Thursday, September 25, 2008

Back home again

Well, here it is, 3 AM, I can't sleep, so I figure it's time to finally get an update out to you all. It's been on my "to do" list since we returned to Haiti, but with so many other things popping up, it seems like updating the blog always gets pushed down on the list.

So many people have written to ask how we are doing after the recent series of hurricanes and storms to pass through our region, and we appreciate the concerns, prayers and encouragement of each one of you. Let me assure you that we are fine here at the HOH, which unfortunately can't be said for a lot of other places in Haiti who were much harder hit than we were. Linda and I were not here for the storms, but the kids said it was a very scary time, the winds and rain were fierce, but in the end we had no damage to the HOH whatsoever. All we can say is "thank you Lord for Your mighty protection".

The only damage done on all of the mission property here at La Pointe, was a few tree branches that fell down. One fell in the area where our vehicle is usually parked, but Ronel had thought ahead and had moved the truck when the winds had started to pick up. Thanks to his quick thinking, we were spared any damage to the vehicle! In anticipation of any other storms that might be heading our way, the maintenance men of the hospital have been cutting off any tree branches that are over the buildings, just in case.

You've been asking if we have food and water, and at the moment we do have both. But with the extensive damage all over the country of Haiti, the roads cut off in many places, thousands of people left without homes or anything at all, and most if not all of the gardens completely wiped out; supplies are becoming scarce and food prices are soaring. Some estimates have said food prices have risen 60% in the past month alone, and we can believe it. Getting anything fresh from the market is increasingly difficult, and staple goods like rice and flour are expensive. Powdered milk can't be found, and the condensed milk we use for our malnourished kids has gone up in price as well (we were only able to get 30 cases for the same price we usually get 45). But we have some for a while, and are thankful to just have it. So the bottom line at this point is, if you can afford it, you can find something to eat...if you can't, you go without, and there's plenty of people around us going without these days. We can see it in the numbers of malnourished children brought to the HOH. Every day there seems to be at least one or two new ones, we have 2 babies in almost all the cribs in our nursery.
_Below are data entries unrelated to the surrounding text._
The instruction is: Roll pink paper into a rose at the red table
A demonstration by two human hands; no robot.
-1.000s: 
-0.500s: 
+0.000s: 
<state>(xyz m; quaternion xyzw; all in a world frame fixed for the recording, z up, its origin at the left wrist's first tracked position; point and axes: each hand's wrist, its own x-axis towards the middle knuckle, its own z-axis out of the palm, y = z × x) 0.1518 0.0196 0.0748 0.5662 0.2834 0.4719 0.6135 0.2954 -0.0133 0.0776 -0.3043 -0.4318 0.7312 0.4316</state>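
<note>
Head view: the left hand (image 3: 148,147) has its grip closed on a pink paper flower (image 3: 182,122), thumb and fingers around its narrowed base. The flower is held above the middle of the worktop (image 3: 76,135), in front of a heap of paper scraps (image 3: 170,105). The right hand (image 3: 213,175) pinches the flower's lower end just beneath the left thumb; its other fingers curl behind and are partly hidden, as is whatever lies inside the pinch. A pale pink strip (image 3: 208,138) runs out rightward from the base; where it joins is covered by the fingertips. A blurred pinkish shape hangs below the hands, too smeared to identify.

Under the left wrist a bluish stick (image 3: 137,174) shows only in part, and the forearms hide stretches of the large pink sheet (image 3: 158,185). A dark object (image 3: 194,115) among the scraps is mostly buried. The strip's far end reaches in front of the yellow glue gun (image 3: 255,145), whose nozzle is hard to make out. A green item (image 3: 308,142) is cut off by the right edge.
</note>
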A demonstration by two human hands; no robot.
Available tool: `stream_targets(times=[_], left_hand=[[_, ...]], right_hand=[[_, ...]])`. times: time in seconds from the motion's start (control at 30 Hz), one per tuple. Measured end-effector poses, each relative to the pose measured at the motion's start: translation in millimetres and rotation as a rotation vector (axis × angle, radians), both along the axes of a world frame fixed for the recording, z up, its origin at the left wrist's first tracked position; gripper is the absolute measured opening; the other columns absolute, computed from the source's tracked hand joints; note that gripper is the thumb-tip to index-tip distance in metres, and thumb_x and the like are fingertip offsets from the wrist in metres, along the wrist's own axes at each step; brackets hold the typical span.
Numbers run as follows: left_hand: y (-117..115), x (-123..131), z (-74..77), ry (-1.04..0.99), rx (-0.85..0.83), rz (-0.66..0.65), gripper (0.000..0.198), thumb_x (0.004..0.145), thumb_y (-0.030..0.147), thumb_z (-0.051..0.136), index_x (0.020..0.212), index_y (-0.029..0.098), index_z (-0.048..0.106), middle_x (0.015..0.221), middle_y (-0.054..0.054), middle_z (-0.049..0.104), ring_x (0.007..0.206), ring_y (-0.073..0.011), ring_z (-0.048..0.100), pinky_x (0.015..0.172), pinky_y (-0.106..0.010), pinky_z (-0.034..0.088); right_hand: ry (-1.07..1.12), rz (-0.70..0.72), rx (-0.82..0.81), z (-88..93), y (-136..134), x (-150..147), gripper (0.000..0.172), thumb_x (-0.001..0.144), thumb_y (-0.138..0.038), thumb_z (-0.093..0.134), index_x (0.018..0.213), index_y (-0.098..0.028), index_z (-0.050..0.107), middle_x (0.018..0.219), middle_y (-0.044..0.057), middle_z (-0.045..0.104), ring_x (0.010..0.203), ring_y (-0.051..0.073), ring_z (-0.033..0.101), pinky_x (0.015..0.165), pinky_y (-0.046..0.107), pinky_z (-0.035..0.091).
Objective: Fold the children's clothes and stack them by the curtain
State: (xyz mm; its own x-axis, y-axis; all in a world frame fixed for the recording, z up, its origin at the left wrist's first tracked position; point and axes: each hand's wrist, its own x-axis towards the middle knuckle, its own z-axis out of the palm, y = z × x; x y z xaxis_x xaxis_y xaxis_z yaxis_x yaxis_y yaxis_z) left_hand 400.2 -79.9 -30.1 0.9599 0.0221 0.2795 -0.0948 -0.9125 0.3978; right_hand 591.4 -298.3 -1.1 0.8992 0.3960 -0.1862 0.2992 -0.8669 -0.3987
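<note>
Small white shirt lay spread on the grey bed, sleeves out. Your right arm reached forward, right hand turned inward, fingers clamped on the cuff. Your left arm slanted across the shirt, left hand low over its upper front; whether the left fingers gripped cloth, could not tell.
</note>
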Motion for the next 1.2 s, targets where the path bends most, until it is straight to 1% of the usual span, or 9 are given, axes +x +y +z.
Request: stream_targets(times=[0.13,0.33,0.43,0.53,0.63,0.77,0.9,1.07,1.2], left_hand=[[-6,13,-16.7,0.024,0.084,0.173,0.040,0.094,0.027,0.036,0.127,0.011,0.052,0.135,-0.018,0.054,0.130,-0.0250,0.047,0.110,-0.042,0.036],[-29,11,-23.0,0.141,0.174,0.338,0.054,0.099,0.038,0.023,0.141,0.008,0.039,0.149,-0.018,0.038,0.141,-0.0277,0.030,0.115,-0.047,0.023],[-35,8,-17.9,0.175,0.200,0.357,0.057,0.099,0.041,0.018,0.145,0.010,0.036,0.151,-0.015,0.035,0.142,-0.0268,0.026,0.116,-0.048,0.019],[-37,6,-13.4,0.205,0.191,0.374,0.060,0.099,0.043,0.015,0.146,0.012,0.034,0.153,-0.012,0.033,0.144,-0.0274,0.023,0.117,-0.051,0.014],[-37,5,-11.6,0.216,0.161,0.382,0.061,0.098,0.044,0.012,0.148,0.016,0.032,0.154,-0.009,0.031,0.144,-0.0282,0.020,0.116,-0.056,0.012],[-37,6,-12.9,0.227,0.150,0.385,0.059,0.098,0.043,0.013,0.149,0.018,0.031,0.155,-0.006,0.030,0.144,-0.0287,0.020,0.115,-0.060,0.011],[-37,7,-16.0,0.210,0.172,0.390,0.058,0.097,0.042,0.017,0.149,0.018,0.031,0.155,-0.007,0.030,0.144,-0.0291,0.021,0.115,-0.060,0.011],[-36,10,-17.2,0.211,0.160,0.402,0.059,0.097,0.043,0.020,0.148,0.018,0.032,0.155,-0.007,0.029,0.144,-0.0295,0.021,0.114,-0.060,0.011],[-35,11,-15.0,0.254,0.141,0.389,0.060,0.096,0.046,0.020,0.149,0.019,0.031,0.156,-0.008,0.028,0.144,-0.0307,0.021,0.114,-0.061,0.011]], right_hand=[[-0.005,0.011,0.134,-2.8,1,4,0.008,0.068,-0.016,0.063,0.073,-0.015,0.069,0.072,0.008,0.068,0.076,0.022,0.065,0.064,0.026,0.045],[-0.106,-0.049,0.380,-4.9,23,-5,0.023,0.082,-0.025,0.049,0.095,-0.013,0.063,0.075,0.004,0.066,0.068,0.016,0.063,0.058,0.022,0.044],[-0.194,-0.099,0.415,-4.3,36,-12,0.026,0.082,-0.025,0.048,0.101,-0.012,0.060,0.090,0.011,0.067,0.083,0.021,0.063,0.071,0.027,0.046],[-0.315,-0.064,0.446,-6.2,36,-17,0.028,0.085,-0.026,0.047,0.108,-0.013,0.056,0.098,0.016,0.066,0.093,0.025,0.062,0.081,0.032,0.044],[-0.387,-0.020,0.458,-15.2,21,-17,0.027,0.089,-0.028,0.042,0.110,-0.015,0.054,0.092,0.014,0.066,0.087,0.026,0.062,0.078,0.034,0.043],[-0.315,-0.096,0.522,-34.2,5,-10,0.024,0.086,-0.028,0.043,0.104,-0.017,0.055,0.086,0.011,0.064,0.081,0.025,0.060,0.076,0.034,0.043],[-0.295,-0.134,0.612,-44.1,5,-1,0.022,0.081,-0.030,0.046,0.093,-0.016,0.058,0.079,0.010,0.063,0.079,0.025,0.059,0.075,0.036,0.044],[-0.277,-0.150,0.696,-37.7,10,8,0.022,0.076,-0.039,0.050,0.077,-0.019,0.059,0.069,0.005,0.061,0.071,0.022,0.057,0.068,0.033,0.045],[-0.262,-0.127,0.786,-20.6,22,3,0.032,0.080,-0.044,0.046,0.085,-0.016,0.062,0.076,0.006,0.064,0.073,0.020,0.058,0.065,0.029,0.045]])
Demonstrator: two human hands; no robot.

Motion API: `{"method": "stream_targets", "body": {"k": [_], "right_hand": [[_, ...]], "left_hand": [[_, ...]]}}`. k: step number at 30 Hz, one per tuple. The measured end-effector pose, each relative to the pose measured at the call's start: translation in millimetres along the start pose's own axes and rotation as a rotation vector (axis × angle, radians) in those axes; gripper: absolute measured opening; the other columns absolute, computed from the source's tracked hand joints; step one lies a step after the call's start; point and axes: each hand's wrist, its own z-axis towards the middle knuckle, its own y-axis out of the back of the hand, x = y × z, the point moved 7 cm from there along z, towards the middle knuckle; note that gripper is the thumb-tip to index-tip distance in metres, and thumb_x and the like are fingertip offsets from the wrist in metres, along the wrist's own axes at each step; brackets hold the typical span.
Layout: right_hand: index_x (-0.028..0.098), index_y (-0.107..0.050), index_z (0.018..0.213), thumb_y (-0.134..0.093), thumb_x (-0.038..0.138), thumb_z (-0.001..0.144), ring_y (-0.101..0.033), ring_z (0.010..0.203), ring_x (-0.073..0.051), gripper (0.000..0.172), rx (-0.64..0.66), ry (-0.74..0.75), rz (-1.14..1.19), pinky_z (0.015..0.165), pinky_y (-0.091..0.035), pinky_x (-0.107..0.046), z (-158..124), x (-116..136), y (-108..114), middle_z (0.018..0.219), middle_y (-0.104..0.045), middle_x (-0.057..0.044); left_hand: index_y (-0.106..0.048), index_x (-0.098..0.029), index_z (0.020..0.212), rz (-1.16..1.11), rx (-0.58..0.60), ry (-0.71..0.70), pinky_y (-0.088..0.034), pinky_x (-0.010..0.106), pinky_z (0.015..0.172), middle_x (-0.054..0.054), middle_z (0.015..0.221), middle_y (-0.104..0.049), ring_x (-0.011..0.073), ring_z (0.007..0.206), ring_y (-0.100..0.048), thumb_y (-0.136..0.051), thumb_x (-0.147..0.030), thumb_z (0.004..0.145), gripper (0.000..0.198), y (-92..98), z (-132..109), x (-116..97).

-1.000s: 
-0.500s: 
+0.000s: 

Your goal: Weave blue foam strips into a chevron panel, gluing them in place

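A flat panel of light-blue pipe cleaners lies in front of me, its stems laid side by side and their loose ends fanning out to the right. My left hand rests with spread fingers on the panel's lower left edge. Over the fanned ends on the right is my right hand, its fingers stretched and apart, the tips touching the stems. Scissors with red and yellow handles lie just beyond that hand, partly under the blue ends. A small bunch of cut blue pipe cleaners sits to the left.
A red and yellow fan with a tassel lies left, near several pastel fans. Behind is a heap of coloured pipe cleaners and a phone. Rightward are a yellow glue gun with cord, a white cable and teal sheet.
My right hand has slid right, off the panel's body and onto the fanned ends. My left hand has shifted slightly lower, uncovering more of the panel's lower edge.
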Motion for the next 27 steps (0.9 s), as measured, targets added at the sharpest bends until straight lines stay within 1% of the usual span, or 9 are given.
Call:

As for water, we are still having trouble with our water source, the local hospital. Their pump has problems that they can't seem to fix, so in the 10 days we've been back, we've had running water for a little bit on 2 of them. The rest of the time the kids have been hauling it from wherever we can find it. They are such good sports about it, and when doing it together actually seem to have a good time creating ways to carry as much as they can at a time. We don't know for how long this problem is going to last, but we are much better off than many other people around us, so we'll take it when we get it, and carry it when we don't!

Another issue we are facing is a shortage of diesel fuel. With the roads so badly cut in many places, the fuel trucks can't get to us from Port-au-Prince, and what does make it through is expensive (we've seen it as high as $18 US a gallon in the past couple of weeks, but it has come down considerably if you can find it, I paid $5 last week for some to put in our vehicle). Anyway, we get our electricity from the generators at the hospital, and they've had to shorten the hours they run their generators as their supply of fuel is quickly being used up. We've had to tighten our belts and manage our time more wisely to use the hours of electricity we do get to get as much work done as possible. But again, we are privileged to have this amount considering those around us who go without on a regular basis.

School across Haiti was canceled until October, so we've had the kids here at the HOH every day. We've also become the official "drop in" center for all the boys and young men around our town who have nothing to do. Our yard is constantly full of kids playing basketball, soccer, dominoes, or whatever else they can find to keep themselves busy. While it can get kinda crazy at times, we are happy to provide a safe and healthy environment for them, and hope to start some week-end activities with them during the school year. God has been impressing on our hearts the great spiritual needs of this group of young men, and we hope to be able to use these activities to reach them with the Good New of Jesus in the days ahead. Pray for us as we throw around ideas of how to do this, that we'd be effective ministers of Jesus to this needy group of kids.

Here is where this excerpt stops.